Mr. Appelbaum has marshaled all of the machineries of scholarship to produce this tome. There are hundreds of notes and an eight-page bibliography of primary texts. The book bears the mark of the midnight oil and the dust of ancient libraries, thousands of hours of reading, sifting, and note taking. It is a work of learning of the kind that I couldn’t produce myself. Nor would I want to.

But in fact all of this has been written about before, as evidenced by a 10 page bibliography of secondary texts. Mr. Appelbaum so often strains to produce “glimpses into the obvious,” as W. H. Mallock said of Benjamin Jowett’s sermons. For example: “As literary artifacts, cookbooks insert themselves into the world of practical life, both as advocates of things to be done and as expressions of ideas to be read and thought.” Sometimes he is just plain silly, as when he says that the early writers “conveyed a system for communicating with and by way of food, a system for establishing a chain of communication between the subject, the foodstuff, the subject’s body, and the social world to which subject, food, and body alike belonged.” One envisions Shakespeare “communicating” with his “foodstuff.”

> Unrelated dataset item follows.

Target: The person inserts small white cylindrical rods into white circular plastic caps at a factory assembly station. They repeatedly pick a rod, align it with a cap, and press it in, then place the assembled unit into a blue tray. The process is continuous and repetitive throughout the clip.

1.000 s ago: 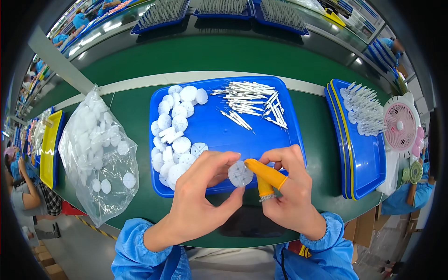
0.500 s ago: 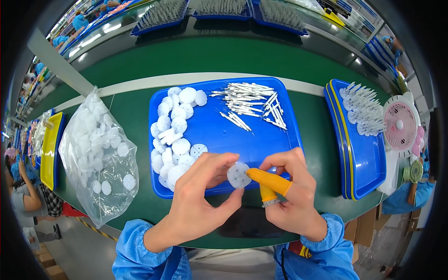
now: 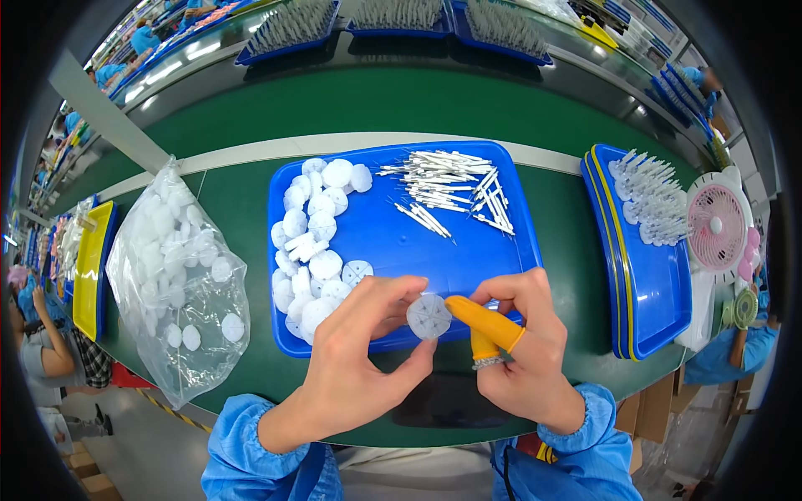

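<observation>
A translucent white round plastic disc (image 3: 428, 316) with spoke-like lines is pinched between the thumb and fingers of my left hand (image 3: 355, 346). My right hand (image 3: 526, 355) is at the disc's right edge, orange finger cots on two digits and its fingers drawn together; anything inside that pinch is hidden. Behind both hands lies a blue tray (image 3: 393, 267). Similar discs (image 3: 322, 225) are heaped along its left side. Thin white sticks (image 3: 439, 179) with fine dark wire ends are spread at its far right.
To the left lies a clear plastic bag (image 3: 180, 284) of discs, beyond it a yellow tray (image 3: 90, 271). Stacked trays (image 3: 660, 301) on the right carry upright white pieces (image 3: 647, 196), beside a pink-and-white fan (image 3: 716, 224). More filled trays (image 3: 397, 29) line the far side.
The orange-covered fingertip of my right hand has shifted slightly up and right, baring more of the disc. My left hand keeps its hold almost unmoved.
</observation>
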`<state>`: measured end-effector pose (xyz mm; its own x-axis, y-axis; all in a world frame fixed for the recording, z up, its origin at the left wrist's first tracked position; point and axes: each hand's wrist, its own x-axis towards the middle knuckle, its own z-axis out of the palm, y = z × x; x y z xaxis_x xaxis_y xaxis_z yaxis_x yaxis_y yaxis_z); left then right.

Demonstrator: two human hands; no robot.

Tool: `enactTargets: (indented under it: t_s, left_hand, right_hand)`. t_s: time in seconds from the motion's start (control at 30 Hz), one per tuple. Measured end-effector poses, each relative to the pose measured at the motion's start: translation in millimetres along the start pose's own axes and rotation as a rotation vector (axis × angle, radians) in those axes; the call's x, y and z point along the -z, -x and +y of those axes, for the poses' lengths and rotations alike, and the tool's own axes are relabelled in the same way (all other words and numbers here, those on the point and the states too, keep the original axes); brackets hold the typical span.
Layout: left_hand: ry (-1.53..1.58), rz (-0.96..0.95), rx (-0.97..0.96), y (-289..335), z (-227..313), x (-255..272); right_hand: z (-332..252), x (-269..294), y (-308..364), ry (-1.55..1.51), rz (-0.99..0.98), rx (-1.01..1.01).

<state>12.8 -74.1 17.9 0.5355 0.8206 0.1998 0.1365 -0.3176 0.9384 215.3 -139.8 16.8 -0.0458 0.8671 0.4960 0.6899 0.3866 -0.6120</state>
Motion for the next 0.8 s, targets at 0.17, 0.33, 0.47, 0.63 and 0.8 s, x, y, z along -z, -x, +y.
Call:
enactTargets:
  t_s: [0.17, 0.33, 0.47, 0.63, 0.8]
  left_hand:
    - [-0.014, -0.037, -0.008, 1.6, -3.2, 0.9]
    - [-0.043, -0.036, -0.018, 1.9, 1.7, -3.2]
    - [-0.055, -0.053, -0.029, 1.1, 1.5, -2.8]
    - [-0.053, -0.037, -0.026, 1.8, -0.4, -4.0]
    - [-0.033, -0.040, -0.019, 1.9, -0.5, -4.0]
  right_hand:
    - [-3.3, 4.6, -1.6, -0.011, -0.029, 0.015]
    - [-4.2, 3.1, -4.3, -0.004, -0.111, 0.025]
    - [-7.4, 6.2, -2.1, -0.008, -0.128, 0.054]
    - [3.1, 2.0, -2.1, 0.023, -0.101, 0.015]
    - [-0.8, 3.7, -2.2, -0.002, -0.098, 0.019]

I wonder if the University of Lancaster has adopted a “publish or perish” policy as have so many American universities. Why else would such a pointless and tedious book be written? Mr. Appelbaum is about to undertake a study of terrorism in literature. Can he make terrorism as boring as he has made food? As Sir Toby puts it, “Thou’rt a scholar; let us therefore eat and drink.”